**Dataset entries**.
****************

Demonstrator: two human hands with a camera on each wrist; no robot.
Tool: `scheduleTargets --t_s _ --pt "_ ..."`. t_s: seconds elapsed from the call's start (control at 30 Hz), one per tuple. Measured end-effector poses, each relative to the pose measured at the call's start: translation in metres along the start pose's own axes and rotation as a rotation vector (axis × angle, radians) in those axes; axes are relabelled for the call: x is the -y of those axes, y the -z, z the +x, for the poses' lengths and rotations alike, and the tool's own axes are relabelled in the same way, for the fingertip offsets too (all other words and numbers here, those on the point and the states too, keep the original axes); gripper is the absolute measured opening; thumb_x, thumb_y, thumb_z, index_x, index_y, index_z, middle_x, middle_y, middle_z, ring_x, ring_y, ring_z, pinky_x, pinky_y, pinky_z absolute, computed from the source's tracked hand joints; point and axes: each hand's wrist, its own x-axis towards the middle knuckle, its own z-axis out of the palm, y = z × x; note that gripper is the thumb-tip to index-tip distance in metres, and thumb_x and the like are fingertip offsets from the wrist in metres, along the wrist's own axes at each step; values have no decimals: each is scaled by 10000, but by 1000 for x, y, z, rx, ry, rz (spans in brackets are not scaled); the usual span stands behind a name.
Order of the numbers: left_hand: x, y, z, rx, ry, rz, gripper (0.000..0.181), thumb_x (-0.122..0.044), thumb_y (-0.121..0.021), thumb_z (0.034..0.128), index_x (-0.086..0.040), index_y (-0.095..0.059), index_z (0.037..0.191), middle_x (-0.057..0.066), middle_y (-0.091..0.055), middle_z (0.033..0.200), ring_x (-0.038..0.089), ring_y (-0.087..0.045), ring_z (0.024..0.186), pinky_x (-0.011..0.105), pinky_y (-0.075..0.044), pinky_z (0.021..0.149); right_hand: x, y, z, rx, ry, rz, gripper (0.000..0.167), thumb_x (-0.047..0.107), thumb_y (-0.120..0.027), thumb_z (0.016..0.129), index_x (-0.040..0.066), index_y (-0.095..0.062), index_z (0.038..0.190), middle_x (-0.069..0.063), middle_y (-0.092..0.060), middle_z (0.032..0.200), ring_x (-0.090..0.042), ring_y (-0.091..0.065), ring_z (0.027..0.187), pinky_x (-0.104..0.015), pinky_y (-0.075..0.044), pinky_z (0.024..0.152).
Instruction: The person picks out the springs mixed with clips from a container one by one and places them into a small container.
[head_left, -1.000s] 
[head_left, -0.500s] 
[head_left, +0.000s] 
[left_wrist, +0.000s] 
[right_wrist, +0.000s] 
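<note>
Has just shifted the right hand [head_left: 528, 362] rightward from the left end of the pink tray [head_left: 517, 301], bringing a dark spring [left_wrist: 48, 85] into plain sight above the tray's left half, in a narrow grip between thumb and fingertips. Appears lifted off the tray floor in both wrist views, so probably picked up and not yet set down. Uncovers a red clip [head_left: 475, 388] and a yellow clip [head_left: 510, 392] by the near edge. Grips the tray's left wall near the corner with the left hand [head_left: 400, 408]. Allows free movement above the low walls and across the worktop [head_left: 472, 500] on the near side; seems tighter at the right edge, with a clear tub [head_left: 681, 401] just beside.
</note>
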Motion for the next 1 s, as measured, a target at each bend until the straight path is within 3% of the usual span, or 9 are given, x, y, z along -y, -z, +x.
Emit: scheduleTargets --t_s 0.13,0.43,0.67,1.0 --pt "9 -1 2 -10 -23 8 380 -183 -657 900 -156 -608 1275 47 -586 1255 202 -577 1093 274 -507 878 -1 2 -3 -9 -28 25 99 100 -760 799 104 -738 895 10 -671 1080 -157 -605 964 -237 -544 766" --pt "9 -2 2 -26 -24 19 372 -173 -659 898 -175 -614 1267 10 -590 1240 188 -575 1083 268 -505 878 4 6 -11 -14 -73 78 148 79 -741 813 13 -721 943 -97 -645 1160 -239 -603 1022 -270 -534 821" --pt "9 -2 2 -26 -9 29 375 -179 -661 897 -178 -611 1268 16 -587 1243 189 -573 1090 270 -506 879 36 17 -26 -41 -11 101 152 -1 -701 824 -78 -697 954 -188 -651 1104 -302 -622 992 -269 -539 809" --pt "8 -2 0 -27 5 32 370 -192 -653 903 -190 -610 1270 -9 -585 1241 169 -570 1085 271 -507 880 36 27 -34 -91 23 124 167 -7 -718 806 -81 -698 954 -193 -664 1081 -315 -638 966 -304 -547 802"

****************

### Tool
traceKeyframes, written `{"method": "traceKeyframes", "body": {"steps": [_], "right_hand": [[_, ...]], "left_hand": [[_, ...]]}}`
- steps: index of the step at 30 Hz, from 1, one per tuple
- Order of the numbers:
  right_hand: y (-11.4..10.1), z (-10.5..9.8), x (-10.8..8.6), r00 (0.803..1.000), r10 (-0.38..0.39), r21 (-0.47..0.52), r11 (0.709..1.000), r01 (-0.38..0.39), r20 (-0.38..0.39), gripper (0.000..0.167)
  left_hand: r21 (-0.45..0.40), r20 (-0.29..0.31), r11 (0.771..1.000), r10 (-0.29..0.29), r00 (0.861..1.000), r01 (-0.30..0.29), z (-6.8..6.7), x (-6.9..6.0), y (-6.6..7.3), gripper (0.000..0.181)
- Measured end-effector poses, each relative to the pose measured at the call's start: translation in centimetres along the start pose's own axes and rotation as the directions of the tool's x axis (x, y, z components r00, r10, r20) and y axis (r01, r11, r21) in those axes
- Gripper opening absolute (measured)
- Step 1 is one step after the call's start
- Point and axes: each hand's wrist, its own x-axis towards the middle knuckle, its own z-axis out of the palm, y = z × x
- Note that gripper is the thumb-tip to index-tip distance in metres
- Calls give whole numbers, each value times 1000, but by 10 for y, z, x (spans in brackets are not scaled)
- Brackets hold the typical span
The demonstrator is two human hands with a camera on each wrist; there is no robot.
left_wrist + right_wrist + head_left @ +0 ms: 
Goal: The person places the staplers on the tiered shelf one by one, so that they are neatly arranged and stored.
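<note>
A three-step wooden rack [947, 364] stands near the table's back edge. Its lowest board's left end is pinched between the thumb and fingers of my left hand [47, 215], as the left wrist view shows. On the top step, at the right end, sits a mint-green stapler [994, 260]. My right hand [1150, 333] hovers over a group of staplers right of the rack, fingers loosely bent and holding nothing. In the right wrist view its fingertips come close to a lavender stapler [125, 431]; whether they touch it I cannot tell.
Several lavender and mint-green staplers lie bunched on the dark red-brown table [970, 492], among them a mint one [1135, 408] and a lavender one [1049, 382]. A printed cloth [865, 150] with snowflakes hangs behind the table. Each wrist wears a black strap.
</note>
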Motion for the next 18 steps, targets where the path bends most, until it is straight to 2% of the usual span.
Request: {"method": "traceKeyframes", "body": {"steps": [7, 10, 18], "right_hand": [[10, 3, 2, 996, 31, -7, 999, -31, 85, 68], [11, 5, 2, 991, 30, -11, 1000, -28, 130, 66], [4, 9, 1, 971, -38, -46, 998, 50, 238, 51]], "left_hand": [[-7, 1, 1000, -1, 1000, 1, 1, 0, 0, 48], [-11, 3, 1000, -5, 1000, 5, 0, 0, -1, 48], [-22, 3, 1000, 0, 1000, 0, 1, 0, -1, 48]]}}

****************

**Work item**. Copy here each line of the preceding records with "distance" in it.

**Solution to the problem**.
Tool: `scheduleTargets --t_s _ --pt "_ ..."`. t_s: seconds elapsed from the call's start (control at 30 Hz), one per tuple. Measured end-effector poses, each relative to the pose measured at the call's start: translation in metres along the start pose's own axes and rotation as a rotation vector (axis × angle, radians) in those axes; axes are relabelled for the call: x is the -y of those axes, y the -z, z the +x, for the poses' lengths and rotations alike, and the tool's own axes are relabelled in the same way, for the fingertip offsets too (all other words and numbers here, those on the point and the states too, keep the original axes); gripper is the absolute measured opening; thumb_x, thumb_y, thumb_z, index_x, index_y, index_z, middle_x, middle_y, middle_z, ring_x, ring_y, ring_z, pinky_x, pinky_y, pinky_z absolute, computed from the source's tracked hand joints; point and axes: each hand's wrist, its own x-axis towards the middle knuckle, its own z-axis out of the palm, y = z × x; note that gripper is the thumb-tip to index-tip distance in metres, and thumb_x and the like are fingertip offsets from the wrist in metres, along the wrist's own axes at each step; values have no decimals: each is scaled by 10000, but by 1000 for x, y, z, rx, ry, rz (spans in brackets are not scaled); the usual span stands behind a name.
- Note that gripper is the thumb-tip to index-tip distance in metres

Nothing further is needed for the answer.